■ **Work task**: Where does the word "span" occur in the data below? Copy each line that holds it.

Segment Start: The data

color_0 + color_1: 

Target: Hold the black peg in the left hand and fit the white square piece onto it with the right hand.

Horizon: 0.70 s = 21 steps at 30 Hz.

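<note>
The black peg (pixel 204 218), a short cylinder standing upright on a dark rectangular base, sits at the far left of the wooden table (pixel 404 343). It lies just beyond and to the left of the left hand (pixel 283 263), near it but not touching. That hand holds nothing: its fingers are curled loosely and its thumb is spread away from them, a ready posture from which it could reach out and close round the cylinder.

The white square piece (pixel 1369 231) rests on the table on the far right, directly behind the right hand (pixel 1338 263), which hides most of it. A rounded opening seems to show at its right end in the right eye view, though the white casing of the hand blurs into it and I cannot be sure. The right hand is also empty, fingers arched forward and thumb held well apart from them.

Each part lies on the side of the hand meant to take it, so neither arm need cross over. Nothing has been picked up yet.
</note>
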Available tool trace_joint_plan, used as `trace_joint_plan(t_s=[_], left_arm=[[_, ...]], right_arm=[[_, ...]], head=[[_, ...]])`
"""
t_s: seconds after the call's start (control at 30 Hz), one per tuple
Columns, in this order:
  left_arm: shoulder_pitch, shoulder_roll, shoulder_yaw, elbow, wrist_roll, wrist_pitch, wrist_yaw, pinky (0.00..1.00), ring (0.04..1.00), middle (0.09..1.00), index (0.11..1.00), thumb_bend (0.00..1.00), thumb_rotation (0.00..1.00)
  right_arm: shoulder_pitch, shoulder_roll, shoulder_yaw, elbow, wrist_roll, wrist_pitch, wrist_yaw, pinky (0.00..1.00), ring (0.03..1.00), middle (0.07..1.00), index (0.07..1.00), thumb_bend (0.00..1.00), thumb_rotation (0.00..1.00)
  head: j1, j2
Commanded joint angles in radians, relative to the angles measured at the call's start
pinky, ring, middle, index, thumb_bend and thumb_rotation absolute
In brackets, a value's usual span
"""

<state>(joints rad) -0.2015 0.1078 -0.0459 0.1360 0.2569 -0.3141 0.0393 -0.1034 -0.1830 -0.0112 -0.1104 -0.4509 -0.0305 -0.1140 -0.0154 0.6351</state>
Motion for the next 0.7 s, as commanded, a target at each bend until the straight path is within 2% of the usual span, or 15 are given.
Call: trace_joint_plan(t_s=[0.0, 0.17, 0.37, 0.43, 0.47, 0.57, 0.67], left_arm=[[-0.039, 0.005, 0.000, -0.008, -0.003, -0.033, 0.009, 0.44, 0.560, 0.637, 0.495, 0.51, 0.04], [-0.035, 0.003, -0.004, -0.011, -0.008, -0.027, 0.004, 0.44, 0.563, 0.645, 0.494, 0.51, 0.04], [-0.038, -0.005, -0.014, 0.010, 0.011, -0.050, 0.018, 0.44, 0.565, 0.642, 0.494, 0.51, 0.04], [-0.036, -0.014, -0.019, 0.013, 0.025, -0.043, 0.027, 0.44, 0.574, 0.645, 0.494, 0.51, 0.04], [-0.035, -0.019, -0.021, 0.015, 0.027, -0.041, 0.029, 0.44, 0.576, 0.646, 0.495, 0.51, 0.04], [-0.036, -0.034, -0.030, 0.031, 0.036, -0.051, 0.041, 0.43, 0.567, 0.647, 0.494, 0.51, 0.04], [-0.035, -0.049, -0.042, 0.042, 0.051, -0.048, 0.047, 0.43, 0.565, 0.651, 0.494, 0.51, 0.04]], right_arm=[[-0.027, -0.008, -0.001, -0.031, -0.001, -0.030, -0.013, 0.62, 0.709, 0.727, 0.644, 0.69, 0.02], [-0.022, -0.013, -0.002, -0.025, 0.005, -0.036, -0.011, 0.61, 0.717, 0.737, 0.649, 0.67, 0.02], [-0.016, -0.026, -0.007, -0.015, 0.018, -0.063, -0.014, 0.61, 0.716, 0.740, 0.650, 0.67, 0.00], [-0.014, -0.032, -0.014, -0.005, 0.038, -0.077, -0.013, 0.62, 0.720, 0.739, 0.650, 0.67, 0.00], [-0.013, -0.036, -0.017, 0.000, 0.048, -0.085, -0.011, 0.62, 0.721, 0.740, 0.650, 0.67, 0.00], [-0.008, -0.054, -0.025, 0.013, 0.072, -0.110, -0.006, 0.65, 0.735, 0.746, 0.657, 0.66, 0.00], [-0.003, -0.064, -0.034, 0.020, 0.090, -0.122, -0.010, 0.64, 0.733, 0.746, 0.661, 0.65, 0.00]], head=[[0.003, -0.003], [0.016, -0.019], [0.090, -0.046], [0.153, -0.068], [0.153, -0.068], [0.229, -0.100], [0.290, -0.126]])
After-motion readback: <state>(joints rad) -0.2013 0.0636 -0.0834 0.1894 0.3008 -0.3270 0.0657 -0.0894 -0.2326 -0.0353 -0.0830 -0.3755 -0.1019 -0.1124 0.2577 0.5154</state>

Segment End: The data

■ **Final answer**:
In brackets, a value's usual span
Motion for the next 0.7 s, as commanded, a target at each bend until the straight path is within 2% of the usual span, or 15 are given.

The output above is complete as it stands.